Le taux de natalité en chute libre

En 2022, le taux de natalité est très bas. Il s’agit du plus faible nombre de naissances depuis 1946. Néanmoins, la population française a dépassé la barre des 68 millions d’habitants.
Plusieurs facteurs expliquent cette chute du nombre de naissances en France. Crédit photo : Pixabay RitaE

2022 a été une année démographique singulière. Bien que nous ayons passé la barre des
68 millions de Français, le nombre de décès a augmenté. Notamment à cause de la crise
de la Covid-19 et de la canicule estivale. 667 000 décès sont recensés cette année soit
5000 de plus que l’année 2021. En 2022, le nombre de naissance a considérablement
diminué. 723.000 bébés sont nés en France soit 19 000 nouveau-nés de moins qu’en
2021 (– 2,6 %). Cependant la France est le pays le plus fécond d’Europe avec un à deux
enfants par femme. Les femmes françaises ont en moyenne 31 ans lors de la naissance
de leur premier enfant. Plusieurs facteurs expliquent une sorte de baisse d’intérêt de la paternité et de la maternité.


Un choix « égoïste »


En pleine crise climatique, en pleine négociation sur l’avenir des uns et des autres, les
femmes réfléchissent. « C’est très égoïste de vouloir faire un enfant maintenant, je
trouve. » confie Fanny, jeune femme de 32 ans. Les facteurs sont nombreux « la vie
augmente, le réchauffement climatique puis on est tellement nombreux sur la planète…
J’aimerais être maman un jour, mais il faut être sur d’être stable pour pouvoir assumer
l’enfant derrière. » admet Yonna, mannequin de 22 ans. Dans une génération où les
apparences comptent de plus en plus, certaines femmes sont sceptiques « J’ai
l’impression que devenir mère va me retirer ma liberté puis me dire qu’il y a un être
humain qui va se developper dans mon corps, je ne pourrais pas l’accepter. » avoue
Manon, jeune femme de 21 ans. Fanny ajoute « la crise climatique me frêne, les injustices
sociales freinent, je ne veux pas abimer mon corps, je peux pas perdre ma liberté, je ne
veux pas donner mon enfants aux institutions qui vont en faire un débile mouton. »
Certaines se tournent vers d’autres alternatives, comme Inès qui préfère adopter « car il y
a énormément d’enfants sans parents et de parents qui veulent des enfants. »

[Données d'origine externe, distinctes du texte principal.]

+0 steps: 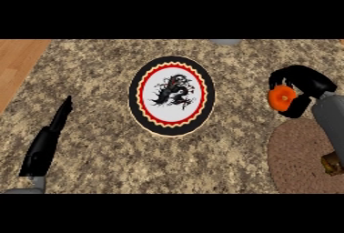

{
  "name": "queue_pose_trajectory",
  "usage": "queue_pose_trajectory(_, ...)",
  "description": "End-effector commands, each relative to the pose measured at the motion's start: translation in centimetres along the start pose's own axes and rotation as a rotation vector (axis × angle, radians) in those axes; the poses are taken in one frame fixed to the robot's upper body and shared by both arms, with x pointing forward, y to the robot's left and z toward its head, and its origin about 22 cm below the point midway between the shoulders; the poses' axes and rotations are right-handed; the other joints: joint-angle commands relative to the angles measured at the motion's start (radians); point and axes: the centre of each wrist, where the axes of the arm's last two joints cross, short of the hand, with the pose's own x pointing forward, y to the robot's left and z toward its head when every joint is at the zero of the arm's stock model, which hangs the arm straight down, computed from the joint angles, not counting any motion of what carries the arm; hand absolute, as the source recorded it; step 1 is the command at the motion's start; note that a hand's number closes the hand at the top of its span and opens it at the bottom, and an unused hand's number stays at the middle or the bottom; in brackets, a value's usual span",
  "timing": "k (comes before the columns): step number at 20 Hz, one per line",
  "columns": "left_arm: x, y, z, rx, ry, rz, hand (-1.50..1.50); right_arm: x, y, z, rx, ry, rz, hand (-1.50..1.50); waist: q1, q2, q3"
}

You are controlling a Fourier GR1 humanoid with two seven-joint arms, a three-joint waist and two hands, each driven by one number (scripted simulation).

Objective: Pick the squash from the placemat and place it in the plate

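Orange squash [282, 96] was off the placemat [299, 154], not yet on the plate [172, 60].
Right hand [304, 78] was clamped around it at the placemat's 12 o'clock; the plate lay well apart at 9 o'clock. Transfer and release remained. Left hand [47, 141] rested open.

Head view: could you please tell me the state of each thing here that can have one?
Squash: held in the right hand, off the placemat, not yet on the plate.
Right hand: shut round the squash.
Left hand: open, fingers straight, at lower left.
Plate: lying flat, nothing on it.
Placemat: flat, squash not on it.
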Motion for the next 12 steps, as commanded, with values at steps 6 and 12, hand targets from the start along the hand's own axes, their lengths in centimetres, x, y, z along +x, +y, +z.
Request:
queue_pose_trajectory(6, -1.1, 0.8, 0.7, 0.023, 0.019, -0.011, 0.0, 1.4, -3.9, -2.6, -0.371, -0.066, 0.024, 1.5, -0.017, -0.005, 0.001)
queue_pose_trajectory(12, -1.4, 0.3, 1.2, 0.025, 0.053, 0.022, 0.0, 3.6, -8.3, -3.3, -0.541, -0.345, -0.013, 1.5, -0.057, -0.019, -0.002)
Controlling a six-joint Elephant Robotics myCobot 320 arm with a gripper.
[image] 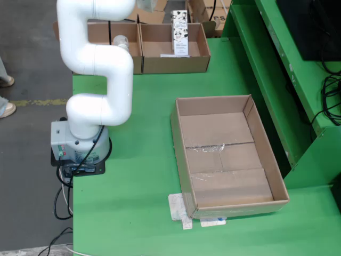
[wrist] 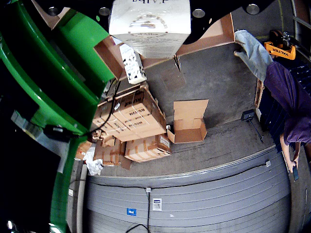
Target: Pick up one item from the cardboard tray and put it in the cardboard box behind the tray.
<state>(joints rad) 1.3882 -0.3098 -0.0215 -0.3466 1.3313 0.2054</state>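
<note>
The wrist view is filled at the top by a white carton (wrist: pixel 148 29), very close to the lens and hanging in my gripper (wrist: pixel 149 12). Only the gripper's black body with screws shows; the carton hides the fingers. Brown walls of a cardboard box (wrist: pixel 214 31) appear on both sides of the carton, and a second, black-patterned white carton (wrist: pixel 132 63) stands just beside it. In the fixed view that patterned carton (image: pixel 180 33) stands in the right-hand back box (image: pixel 176 63). The large cardboard tray (image: pixel 178 144) holds nothing. My gripper is outside the fixed view.
The white arm (image: pixel 101 58) rises from its base (image: pixel 80 141) at the table's left edge and crosses a second back box (image: pixel 136 64). Taped paper scraps (image: pixel 181 210) lie at the tray's near corner. A green frame (image: pixel 272 69) borders the right. Stacked cartons (wrist: pixel 136 121) sit on the floor.
</note>
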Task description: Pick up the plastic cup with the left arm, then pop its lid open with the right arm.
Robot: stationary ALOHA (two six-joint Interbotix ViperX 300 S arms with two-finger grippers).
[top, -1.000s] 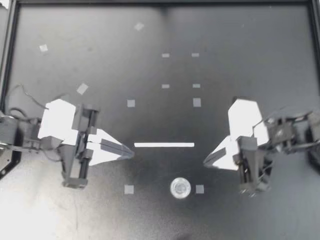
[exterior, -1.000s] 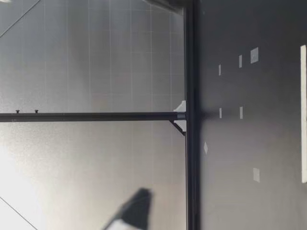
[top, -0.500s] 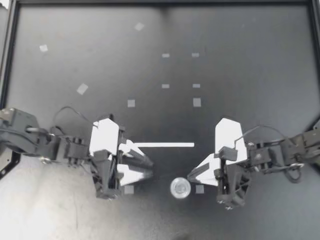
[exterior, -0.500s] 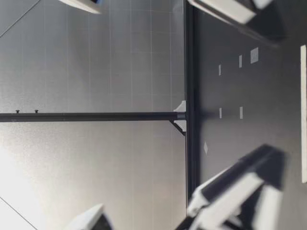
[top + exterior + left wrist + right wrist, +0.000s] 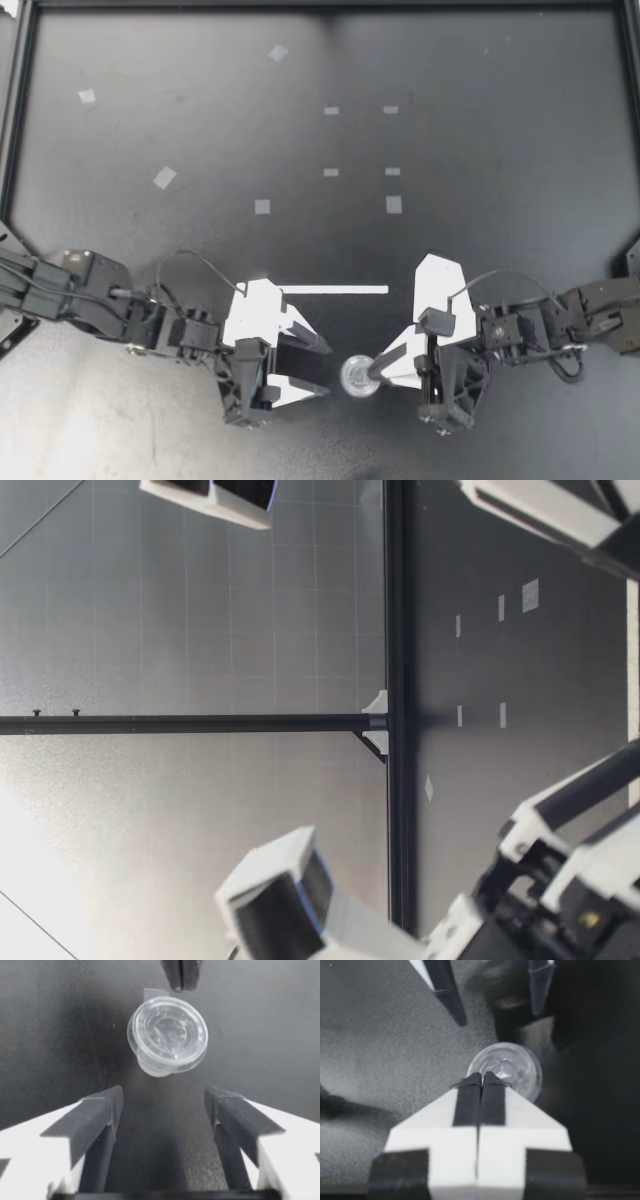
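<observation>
A small clear lidded plastic cup (image 5: pixel 358 376) stands on the black table near its front edge. My left gripper (image 5: pixel 326 370) is open just beside the cup, with both fingertips short of it. In the left wrist view the cup (image 5: pixel 167 1037) lies ahead of the spread fingers (image 5: pixel 100 1110), not between them. My right gripper (image 5: pixel 373 371) is shut, and its tip is at the cup's opposite rim. In the right wrist view the closed fingertips (image 5: pixel 481 1079) overlap the cup (image 5: pixel 515 1066), and the left gripper's two fingers (image 5: pixel 447 997) stand beyond it.
A white strip (image 5: pixel 335 290) lies on the table just behind the grippers. Small tape squares (image 5: pixel 262 206) are scattered over the middle and back. A black frame rail (image 5: pixel 10 150) borders the table. In the low view, parts of both arms (image 5: pixel 560 830) fill the near side.
Both arms have swung in from the sides toward the cup. My left gripper has gone from shut to wide open. My right gripper stayed shut and its tip reached the cup.
</observation>
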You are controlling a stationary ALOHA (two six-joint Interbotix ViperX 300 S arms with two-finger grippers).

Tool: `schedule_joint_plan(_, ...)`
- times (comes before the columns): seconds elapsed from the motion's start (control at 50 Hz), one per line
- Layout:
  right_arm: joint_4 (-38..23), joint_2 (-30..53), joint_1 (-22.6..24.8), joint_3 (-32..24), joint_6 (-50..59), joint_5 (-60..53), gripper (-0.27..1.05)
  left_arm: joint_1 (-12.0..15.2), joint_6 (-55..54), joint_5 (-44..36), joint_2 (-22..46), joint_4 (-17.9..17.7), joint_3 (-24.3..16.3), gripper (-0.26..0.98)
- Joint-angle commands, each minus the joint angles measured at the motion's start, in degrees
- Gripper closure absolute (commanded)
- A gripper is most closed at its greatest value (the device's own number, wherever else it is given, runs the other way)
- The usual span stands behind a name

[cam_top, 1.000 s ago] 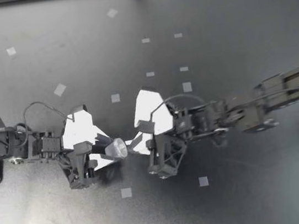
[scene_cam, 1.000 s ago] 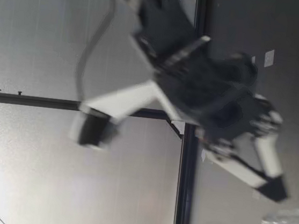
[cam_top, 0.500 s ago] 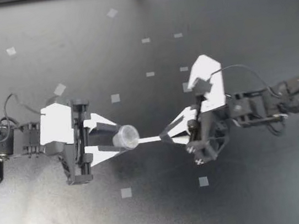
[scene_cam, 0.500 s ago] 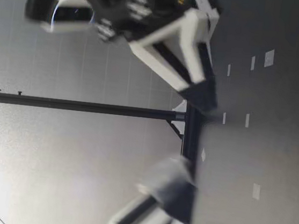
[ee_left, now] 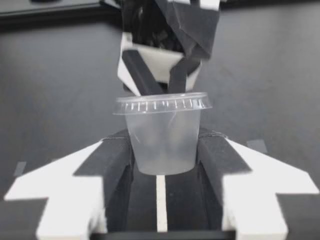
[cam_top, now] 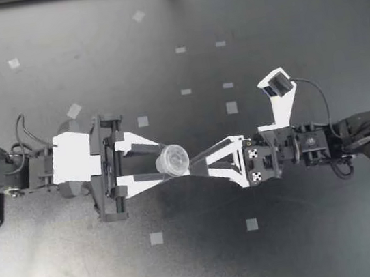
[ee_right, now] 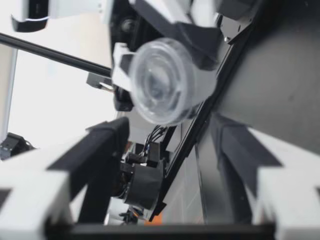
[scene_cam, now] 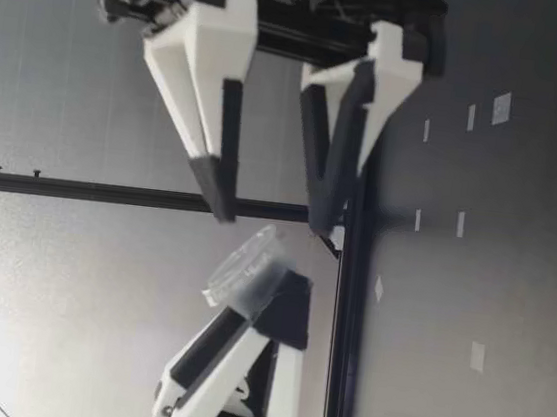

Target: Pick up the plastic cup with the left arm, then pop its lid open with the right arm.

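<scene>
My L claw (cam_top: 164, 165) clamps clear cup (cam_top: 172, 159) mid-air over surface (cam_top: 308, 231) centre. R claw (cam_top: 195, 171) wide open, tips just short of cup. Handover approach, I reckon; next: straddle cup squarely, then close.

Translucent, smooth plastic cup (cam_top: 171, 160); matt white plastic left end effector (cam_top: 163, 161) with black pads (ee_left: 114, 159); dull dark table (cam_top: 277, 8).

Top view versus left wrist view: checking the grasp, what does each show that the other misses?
Only the top view shows the two arms themselves. Only the left wrist view shows the small clear plastic cup's side wall and ridged rim, black fingers pressing both sides. Both show the left pincer gripping that cup, the right pincer close beyond it.
</scene>
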Motion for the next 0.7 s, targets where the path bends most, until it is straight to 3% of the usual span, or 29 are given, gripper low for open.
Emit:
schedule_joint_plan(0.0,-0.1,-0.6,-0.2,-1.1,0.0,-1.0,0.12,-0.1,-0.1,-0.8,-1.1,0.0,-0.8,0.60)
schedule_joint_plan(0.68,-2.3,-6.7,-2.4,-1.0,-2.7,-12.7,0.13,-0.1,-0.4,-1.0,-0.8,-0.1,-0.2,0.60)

L’Occitanie, une exception


Au 1er janvier 2020, l’Occitanie compte 5 973 969 habitants. La Haute-Garonne est le
département le plus peuplé d’Occitanie avec 1 415 757 habitants. Sa population augmente
grâce à l’excédent de naissances sur les décès (+0,5 % par an) ainsi que l’excédent
migratoire (+0,7% par an). L’Occitanie est le seul département dont la croissance
démographique est supérieure à celle du niveau national (+0.3%). En France, la
croissance démographique ralentit en raison du recul de la fécondité et du vieillissement
de la population. Une des principales cause : la crise du Covid-19. Les confinements n’ont
pas tous eu le même impact sur les naissances. Une chute historique est constatée pour
le premier confinement. Néanmoins, ces trois confinements ont un point commun, tous, à
leurs sorties ont généré une hausse des conceptions. « Si les tendances démographiques
récentes se prolongeaient, l’Occitanie compterait 6,7 millions d’habitants en 2070. Sa
population augmenterait de 824 000 habitants en 50 ans. Ce serait la progression la plus
forte des régions de France métropolitaine. » indique l’Insee.


Des femmes ambitieuses


En France, 30 % des femmes en capacité d’enfanter déclarent ne pas vouloir d’enfant.
Traditionnellement, il existe une très forte pression sociale en France mais les mentalités
changent et les femmes s’émancipent. La carrière professionnelle de chacune prend de
plus en plus d’espace et atténue donc leur réflexion autour de la maternité.